Every visitor is unique. This rich understanding of visitors can be deployed to offer highly targeted, unique user experiences. This audience intelligence allows publishers to infer and anticipate customer’s interests and needs, allowing for:

  • Improved, more efficient customer support, by anticipating their needs and connecting them to the right information, product or service;
  • Landing pages or microsites tailored to individual users;
  • Links to other relevant content pieces (bolstering site stickiness); and
  • Connections between like-minded users (creating communities).

By offering visitors targeted experiences, one can foster deeper customer trust/loyalty and nourish longer-term engagement.

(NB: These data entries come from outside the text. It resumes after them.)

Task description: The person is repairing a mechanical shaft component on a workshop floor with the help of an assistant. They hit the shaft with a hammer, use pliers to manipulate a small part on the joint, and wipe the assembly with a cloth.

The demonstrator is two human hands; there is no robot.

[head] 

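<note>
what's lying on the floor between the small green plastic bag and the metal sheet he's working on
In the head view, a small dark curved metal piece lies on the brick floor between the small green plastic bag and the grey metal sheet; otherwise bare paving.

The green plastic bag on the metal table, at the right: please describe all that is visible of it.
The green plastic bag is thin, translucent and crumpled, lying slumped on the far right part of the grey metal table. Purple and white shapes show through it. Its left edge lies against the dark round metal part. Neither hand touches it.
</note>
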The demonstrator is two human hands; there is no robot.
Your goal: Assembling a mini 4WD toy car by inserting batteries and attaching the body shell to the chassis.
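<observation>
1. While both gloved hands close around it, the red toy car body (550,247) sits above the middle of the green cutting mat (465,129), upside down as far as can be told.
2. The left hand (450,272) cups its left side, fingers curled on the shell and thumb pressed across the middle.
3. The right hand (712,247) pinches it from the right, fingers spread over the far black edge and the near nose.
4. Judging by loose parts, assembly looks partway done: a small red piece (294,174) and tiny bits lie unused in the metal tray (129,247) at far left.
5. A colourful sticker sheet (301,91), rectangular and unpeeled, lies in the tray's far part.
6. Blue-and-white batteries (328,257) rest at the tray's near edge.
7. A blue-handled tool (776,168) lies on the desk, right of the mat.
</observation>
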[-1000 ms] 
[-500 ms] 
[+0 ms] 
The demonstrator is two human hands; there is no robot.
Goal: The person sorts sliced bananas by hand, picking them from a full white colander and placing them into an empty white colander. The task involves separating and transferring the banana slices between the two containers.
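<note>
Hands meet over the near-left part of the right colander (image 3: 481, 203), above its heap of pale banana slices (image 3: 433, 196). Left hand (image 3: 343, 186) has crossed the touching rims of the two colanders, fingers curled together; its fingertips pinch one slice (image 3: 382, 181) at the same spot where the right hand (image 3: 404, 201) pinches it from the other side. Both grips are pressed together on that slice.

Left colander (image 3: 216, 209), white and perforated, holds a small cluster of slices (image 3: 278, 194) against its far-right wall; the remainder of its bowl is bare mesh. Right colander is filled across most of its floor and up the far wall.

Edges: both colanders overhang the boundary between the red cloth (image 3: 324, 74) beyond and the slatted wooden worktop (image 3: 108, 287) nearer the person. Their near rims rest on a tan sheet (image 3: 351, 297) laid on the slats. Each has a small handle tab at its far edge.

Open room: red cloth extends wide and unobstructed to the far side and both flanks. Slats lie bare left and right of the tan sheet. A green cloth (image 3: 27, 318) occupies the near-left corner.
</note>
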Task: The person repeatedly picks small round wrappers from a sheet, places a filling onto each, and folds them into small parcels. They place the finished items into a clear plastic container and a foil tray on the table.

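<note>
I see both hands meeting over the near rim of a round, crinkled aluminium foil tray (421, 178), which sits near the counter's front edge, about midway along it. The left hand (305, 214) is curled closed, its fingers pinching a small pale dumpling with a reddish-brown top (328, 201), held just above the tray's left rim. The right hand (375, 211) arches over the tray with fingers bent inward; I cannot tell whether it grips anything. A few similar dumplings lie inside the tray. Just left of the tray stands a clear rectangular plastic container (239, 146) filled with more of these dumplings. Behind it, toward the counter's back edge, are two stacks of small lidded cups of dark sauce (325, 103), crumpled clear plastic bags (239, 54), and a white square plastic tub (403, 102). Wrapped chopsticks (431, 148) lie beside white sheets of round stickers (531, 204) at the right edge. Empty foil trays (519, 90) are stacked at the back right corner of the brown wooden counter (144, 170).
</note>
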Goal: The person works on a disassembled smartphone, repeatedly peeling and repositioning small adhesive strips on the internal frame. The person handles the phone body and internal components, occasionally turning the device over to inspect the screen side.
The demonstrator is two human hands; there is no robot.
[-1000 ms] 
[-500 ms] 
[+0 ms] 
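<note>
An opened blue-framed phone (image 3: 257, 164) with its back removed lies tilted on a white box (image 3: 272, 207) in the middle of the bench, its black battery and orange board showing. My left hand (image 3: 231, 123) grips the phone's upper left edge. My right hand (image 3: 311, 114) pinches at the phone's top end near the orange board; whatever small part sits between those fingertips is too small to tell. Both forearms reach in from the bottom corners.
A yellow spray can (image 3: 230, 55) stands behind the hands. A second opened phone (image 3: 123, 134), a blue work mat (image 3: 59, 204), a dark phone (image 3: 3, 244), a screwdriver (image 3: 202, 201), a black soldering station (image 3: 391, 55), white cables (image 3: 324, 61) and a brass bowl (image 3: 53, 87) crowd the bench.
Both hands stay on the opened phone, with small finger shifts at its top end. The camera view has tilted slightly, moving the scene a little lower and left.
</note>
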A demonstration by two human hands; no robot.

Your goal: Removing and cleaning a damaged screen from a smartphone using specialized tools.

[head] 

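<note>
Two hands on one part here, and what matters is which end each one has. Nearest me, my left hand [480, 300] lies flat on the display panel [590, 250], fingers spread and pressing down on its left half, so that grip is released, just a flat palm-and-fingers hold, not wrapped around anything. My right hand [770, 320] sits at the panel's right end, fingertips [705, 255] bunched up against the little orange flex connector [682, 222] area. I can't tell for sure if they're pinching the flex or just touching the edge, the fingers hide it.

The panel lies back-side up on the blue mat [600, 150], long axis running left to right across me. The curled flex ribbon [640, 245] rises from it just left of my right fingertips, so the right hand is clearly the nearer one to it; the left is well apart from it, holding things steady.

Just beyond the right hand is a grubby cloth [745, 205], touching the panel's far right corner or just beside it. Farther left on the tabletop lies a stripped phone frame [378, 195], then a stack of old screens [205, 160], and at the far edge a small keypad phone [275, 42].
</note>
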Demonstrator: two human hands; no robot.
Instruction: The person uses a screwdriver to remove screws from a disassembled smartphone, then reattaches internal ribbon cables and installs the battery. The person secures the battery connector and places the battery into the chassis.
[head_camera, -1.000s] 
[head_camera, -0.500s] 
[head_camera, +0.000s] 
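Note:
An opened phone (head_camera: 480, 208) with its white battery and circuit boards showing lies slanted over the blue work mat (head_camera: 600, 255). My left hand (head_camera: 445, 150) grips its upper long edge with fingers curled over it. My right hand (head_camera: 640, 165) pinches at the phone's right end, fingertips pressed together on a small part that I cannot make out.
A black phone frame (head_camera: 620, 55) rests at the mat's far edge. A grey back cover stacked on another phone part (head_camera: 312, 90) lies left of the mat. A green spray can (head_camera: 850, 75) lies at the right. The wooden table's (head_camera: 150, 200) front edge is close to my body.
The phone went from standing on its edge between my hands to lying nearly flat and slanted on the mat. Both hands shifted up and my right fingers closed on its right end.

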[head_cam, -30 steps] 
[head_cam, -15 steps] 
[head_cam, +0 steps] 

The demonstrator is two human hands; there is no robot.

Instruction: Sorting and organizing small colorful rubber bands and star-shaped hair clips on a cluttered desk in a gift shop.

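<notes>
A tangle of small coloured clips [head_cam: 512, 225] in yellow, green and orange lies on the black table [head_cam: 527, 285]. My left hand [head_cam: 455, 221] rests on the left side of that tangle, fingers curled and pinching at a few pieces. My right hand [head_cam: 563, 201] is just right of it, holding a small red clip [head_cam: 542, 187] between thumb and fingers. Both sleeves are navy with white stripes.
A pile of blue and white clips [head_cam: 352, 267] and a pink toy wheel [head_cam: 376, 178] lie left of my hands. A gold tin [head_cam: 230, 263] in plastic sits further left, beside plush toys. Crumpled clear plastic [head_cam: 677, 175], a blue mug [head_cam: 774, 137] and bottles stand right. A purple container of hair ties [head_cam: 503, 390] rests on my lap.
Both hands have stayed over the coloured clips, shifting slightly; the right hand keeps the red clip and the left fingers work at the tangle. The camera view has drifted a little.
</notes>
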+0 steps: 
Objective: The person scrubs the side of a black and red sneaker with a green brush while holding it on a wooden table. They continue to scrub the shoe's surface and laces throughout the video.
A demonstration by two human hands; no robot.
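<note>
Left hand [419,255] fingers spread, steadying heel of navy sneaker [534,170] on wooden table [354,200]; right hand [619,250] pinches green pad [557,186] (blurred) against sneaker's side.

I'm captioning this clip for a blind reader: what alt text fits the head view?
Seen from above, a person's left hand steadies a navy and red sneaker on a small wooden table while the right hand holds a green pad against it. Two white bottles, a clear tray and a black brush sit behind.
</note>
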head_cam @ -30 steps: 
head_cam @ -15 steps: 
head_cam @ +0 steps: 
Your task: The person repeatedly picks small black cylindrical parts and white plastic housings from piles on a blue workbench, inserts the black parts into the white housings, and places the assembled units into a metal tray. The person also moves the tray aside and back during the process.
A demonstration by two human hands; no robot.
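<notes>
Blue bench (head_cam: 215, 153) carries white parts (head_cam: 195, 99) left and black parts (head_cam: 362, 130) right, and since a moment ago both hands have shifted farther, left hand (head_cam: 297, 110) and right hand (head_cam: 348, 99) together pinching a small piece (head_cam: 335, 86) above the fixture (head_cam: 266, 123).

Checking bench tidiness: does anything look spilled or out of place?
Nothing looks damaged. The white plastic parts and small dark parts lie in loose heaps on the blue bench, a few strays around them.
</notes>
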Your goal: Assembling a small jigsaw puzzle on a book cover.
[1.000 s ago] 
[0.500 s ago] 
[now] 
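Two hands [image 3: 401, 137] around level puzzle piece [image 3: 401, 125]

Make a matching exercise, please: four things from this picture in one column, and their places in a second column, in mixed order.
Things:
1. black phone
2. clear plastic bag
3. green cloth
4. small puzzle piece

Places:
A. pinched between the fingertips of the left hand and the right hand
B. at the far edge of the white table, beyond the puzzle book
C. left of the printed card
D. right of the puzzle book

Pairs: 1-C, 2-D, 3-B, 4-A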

Everyone is a publisher, including your audience. Another important consideration is content that is created by audiences. Increasingly, audiences are interacting with the websites they visit, posting comments and writing reviews etc.... More and more marketers and customer support staff are encouraging audiences to converse and to build communities around brands. This content is inherently unstructured.

But this content contains valuable information. Some text analytics software can extract the sentiment of content created by users. This has powerful “voice of the customer/brand image monitoring” implications. One can better address customer needs and be more aware of how they are perceived by the market. Increasingly, people rely on peer testimonials when making brand choices; it is critical that one knows what is being said in the market.

Is your Web content management solution ready for the semantic Web? It is imperative that organizations integrate semantic intelligence into their WCM solutions; this ensures that all content will conform to a particular standard and that it will effectively be “normalized.” Normalizing one’s content has the side effect of making it semantic-Web ready. Why does that matter? Because the semantic Web is here, and it is absolutely critical that content producers get in the game now if they intend to succeed in the future.

Big players like Microsoft Bing and Google are now offering their users the Web 3.0 experience, answering questions and “mashing-up” information from various sources, provided those sources comply with certain standards (RDF, OWL). This is an important channel that shouldn’t be missed.

The future of Web CMSs lies in integrated semantic intelligence. Both enterprise solution vendors and open source communities are finally warming up to this notion, because they realize the time is now.